Please write out the listing exactly, with nothing altered.

● ● ●

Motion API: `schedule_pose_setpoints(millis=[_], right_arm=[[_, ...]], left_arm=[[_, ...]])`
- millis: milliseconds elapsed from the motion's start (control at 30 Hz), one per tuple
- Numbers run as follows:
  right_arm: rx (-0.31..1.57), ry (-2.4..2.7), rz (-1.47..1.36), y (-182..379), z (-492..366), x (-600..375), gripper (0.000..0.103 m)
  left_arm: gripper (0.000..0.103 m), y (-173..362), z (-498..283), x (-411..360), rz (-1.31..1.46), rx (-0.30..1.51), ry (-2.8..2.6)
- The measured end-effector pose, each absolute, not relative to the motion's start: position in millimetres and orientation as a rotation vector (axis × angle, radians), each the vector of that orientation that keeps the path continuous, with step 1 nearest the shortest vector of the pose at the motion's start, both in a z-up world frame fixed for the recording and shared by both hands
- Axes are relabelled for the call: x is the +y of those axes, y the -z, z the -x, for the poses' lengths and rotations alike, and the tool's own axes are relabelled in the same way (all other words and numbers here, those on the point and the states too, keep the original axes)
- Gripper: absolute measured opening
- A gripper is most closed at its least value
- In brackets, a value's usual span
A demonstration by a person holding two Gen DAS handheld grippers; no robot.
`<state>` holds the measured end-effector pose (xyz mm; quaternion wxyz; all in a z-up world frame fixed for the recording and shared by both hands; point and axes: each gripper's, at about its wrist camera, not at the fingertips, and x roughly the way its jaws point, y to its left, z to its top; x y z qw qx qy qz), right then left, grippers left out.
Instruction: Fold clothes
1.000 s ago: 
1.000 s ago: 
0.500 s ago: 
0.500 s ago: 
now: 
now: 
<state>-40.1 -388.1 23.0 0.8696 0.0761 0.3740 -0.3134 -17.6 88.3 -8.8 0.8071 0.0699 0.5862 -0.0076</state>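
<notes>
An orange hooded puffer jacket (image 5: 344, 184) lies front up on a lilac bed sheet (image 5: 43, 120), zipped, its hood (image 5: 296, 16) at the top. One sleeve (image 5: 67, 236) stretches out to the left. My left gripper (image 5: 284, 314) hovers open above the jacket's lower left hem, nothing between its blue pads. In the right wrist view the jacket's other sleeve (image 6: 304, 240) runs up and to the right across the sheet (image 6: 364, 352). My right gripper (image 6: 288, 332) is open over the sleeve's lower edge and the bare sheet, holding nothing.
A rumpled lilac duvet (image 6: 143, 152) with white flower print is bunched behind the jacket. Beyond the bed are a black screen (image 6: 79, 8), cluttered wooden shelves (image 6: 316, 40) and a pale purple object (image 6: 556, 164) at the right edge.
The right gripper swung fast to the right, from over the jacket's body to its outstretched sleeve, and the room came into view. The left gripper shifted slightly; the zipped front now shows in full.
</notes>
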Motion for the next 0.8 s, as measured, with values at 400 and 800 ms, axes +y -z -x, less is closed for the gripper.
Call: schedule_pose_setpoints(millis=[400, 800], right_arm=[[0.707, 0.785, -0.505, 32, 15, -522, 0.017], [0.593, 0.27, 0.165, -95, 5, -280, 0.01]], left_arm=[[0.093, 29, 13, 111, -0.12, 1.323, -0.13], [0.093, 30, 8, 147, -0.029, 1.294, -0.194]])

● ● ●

Exercise response:
Motion API: `schedule_pose_setpoints(millis=[_], right_arm=[[_, ...]], left_arm=[[_, ...]])`
- millis: milliseconds elapsed from the motion's start (control at 30 Hz), one per tuple
- Numbers run as follows:
  right_arm: rx (-0.31..1.57), ry (-2.4..2.7), rz (-1.47..1.36), y (-182..379), z (-492..366), x (-600..375), gripper (0.000..0.103 m)
  left_arm: gripper (0.000..0.103 m), y (-173..362), z (-498..283), x (-411..360), rz (-1.31..1.46), rx (-0.30..1.51), ry (-2.8..2.6)
- The measured end-effector pose, each absolute, not relative to the motion's start: position in millimetres and orientation as a rotation vector (axis × angle, radians), each the vector of that orientation that keeps the path continuous, with step 1 nearest the shortest vector of the pose at the motion's start, both in a z-up world frame fixed for the recording and shared by both hands
- Axes are relabelled for the call: x is the +y of those axes, y the -z, z the -x, for the poses' lengths and rotations alike, and the tool's own axes are relabelled in the same way (all other words and numbers here, those on the point and the states too, keep the original axes)
- Gripper: absolute measured opening
- A gripper is most closed at its least value
- In brackets, a value's usual span
A demonstration by a person holding two Gen DAS handheld grippers; no robot.
`<state>` holds the measured end-effector pose (xyz mm; quaternion wxyz; all in a z-up world frame fixed for the recording and shared by both hands; point and axes: each gripper's, at about its wrist camera, not at the fingertips, and x roughly the way its jaws point, y to its left, z to its top; x y z qw qx qy qz), right then left, grippers left out.
Instruction: Fold clothes
1.000 s ago: 
1.000 s ago: 
0.500 s ago: 
0.500 s ago: 
now: 
now: 
<state>-40.1 -388.1 23.0 0.8696 0.0761 0.3740 -0.3134 -17.6 88.3 -8.8 0.8071 0.0699 0.5862 -0.0076</state>
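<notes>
An orange hooded puffer jacket (image 5: 344, 184) lies front up on a lilac bed sheet (image 5: 43, 120), zipped, its hood (image 5: 296, 16) at the top. One sleeve (image 5: 67, 236) stretches out to the left. My left gripper (image 5: 284, 314) hovers open above the jacket's lower left hem, nothing between its blue pads. In the right wrist view the jacket's other sleeve (image 6: 304, 240) runs up and to the right across the sheet (image 6: 364, 352). My right gripper (image 6: 288, 332) is open over the sleeve's lower edge and the bare sheet, holding nothing.
A rumpled lilac duvet (image 6: 143, 152) with white flower print is bunched behind the jacket. Beyond the bed are a black screen (image 6: 79, 8), cluttered wooden shelves (image 6: 316, 40) and a pale purple object (image 6: 556, 164) at the right edge.
The right gripper swung fast to the right, from over the jacket's body to its outstretched sleeve, and the room came into view. The left gripper shifted slightly; the zipped front now shows in full.
</notes>
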Motion for the next 0.8 s, as measured, with values at 400 and 800 ms, axes +y -z -x, less is closed for the gripper.
Call: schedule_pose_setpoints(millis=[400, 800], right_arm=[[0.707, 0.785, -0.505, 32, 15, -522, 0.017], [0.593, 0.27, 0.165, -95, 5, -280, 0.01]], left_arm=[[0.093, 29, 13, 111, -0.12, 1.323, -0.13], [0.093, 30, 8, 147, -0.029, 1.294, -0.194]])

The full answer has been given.